#### Exercise description
Keep only those lines of the records that include the string "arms".

#### The data
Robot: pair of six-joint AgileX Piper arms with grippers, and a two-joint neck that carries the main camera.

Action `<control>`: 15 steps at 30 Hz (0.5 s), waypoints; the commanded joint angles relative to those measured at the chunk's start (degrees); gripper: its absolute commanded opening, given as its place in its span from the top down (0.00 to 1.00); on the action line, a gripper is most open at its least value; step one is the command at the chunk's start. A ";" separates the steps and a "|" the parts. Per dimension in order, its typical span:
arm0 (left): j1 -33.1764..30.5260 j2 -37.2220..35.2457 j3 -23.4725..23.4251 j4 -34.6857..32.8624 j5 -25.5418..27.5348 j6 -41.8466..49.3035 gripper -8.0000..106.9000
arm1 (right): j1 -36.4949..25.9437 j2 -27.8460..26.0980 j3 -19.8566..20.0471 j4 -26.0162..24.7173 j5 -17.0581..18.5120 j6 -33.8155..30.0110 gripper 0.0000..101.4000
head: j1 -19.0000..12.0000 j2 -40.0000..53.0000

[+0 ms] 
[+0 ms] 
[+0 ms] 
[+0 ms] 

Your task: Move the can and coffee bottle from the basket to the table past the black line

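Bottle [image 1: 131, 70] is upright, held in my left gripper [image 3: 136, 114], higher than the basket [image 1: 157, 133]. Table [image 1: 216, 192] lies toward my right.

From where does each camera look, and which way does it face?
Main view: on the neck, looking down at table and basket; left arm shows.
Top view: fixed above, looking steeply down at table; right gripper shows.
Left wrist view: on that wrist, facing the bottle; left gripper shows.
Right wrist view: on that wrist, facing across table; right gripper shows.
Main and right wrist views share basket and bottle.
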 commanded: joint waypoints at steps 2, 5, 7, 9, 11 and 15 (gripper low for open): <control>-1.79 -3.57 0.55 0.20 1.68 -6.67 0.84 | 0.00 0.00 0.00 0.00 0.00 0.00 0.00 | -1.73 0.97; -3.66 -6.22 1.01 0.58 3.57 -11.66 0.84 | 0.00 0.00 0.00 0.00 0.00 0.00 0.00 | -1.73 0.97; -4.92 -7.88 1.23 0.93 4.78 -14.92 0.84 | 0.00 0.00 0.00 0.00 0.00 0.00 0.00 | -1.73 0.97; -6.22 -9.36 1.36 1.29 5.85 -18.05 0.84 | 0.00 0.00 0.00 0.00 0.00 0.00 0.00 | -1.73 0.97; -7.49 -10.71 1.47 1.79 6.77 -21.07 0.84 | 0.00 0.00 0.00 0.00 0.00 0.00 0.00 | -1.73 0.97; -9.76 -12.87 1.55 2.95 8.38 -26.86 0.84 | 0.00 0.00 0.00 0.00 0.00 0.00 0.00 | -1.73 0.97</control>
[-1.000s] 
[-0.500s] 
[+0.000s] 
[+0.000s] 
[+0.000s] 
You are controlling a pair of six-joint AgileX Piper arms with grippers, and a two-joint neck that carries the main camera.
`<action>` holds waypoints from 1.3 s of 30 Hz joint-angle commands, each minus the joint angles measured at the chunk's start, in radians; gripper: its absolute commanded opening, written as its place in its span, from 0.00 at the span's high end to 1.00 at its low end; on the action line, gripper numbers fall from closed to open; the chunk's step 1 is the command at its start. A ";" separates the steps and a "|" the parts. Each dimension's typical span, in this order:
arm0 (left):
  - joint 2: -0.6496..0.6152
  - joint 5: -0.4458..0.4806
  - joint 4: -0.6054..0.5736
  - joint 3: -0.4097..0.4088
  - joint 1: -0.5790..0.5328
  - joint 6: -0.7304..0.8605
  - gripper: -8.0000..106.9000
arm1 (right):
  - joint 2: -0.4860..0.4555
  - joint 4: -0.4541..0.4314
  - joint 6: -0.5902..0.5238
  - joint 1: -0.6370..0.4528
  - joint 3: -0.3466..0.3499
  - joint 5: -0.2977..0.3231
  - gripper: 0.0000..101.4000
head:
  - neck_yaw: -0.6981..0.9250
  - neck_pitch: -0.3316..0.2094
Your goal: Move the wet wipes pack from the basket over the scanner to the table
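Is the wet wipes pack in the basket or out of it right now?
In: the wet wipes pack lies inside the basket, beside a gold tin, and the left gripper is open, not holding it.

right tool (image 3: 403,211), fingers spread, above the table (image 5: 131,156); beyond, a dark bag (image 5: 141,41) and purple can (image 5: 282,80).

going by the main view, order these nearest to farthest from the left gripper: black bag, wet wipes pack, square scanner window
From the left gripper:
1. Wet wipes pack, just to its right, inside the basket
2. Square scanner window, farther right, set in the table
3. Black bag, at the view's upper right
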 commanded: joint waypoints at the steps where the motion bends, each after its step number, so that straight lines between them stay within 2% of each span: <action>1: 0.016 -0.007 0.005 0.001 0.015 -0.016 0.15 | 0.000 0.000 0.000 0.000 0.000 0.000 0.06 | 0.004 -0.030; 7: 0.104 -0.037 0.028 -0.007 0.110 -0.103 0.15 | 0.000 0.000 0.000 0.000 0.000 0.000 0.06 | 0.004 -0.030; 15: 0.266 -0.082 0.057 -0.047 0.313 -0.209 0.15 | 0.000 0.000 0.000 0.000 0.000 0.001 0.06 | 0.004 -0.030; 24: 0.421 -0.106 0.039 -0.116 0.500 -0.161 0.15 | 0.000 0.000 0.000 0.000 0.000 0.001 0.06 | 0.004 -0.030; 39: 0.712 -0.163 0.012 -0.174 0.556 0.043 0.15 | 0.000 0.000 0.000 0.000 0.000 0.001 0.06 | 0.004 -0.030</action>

#### Your solution
Robot: pair of six-joint AgileX Piper arms with grippers, and a two-joint neck that carries the main camera.
You are controlling a pair of six-joint AgileX Piper arms with grippers, and a two-joint neck that carries the main camera.

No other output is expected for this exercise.